The clinic doors seal behind us, cutting off clean mountain air for the sharp bite of antiseptic and disinfectant. The smell ambushes me. Sterile hospital corridors, machines breathing for someone who couldn't, the moment I realized love wasn't enough to save her.
I push the memory down hard, focusing on sounds around me: a dog barking somewhere in the back, soft chirping of birds, the gentle hum of equipment.
"Doc!" My voice carries the authority that came with the badge and years of military training. "Emergency!"
Colt emerges from the back, holding a gray rabbit. When he sees the injured dog, everything about him shifts into professional focus.
Then he sees the woman, and something else shifts. Something I do not like.
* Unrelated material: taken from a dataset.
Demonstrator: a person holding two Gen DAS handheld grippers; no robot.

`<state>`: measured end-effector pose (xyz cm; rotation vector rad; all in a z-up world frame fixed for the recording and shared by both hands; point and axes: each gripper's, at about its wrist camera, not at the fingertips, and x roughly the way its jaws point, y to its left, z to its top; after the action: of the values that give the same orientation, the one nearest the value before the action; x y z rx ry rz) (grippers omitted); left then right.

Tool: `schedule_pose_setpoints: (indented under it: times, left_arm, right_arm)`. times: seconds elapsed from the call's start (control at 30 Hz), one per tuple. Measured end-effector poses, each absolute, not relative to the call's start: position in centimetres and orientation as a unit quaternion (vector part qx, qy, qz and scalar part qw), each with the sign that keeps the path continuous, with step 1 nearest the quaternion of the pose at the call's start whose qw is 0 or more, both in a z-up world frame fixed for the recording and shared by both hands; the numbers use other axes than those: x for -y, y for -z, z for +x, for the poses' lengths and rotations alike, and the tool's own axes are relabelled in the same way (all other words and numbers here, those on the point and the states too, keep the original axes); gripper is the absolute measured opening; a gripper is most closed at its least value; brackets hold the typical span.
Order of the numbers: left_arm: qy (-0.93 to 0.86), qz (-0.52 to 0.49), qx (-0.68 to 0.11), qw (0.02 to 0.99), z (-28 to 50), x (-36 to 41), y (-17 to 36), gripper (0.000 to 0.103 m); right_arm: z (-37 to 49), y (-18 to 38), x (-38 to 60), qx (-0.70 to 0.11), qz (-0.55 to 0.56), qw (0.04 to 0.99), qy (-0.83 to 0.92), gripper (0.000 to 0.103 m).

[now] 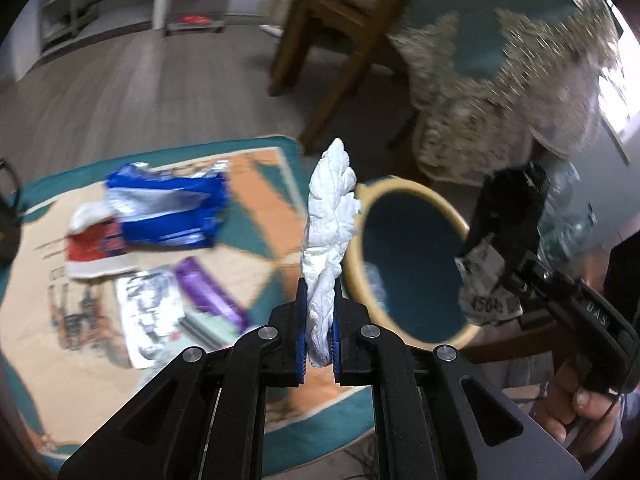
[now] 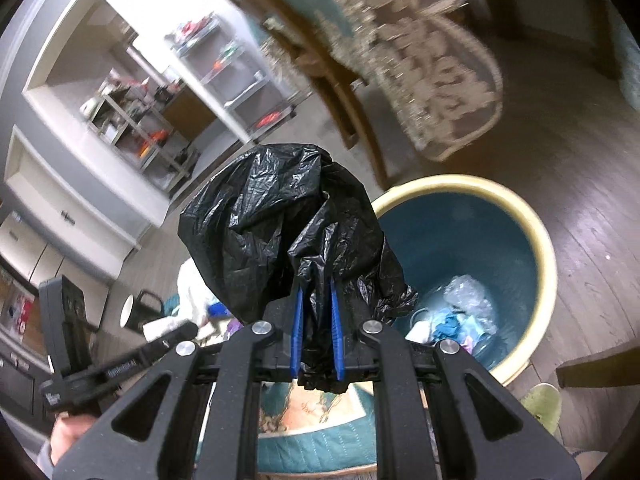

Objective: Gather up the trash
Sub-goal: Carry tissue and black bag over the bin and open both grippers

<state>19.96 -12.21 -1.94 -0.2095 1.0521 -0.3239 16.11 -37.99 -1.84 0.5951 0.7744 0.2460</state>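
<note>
My left gripper point(image 1: 319, 320) is shut on a crumpled white tissue point(image 1: 330, 216) that stands up between its blue pads, just left of a round blue bin with a cream rim point(image 1: 404, 190). My right gripper point(image 2: 317, 320) is shut on a crumpled black plastic bag point(image 2: 276, 224), held above and left of the same bin point(image 2: 546, 248). The bin holds clear plastic and bits of paper point(image 2: 460, 312). In the left wrist view the right gripper point(image 1: 508, 216) hangs over the bin's right rim with the black bag. On the rug lie a blue and white wrapper point(image 1: 168, 210), a purple packet point(image 1: 208, 294) and a silver wrapper point(image 1: 150, 316).
A patterned rug point(image 1: 48, 320) covers the floor at left. A wooden chair point(image 1: 340, 36) and a table with a lace cloth point(image 1: 520, 92) stand behind the bin. Shelving point(image 2: 168, 112) stands by the far wall. A green slipper point(image 2: 540, 404) lies near the bin.
</note>
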Motion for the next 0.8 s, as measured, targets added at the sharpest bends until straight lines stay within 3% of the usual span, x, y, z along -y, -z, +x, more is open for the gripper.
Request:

The shift is subtle but unmistakable.
Interest. Male appreciation. The kind that makes my jaw clench without permission.
"Sheriff, what the hell happened?" He hands the rabbit to her without missing a beat, and I watch as the small creature settles against her chest like it belongs there.
The way she instinctively cradles the rabbit, like gentleness is hardwired into her DNA, makes something possessive flare in me.
"Found him by the creek," she manages, voice shaky. "He was barely conscious."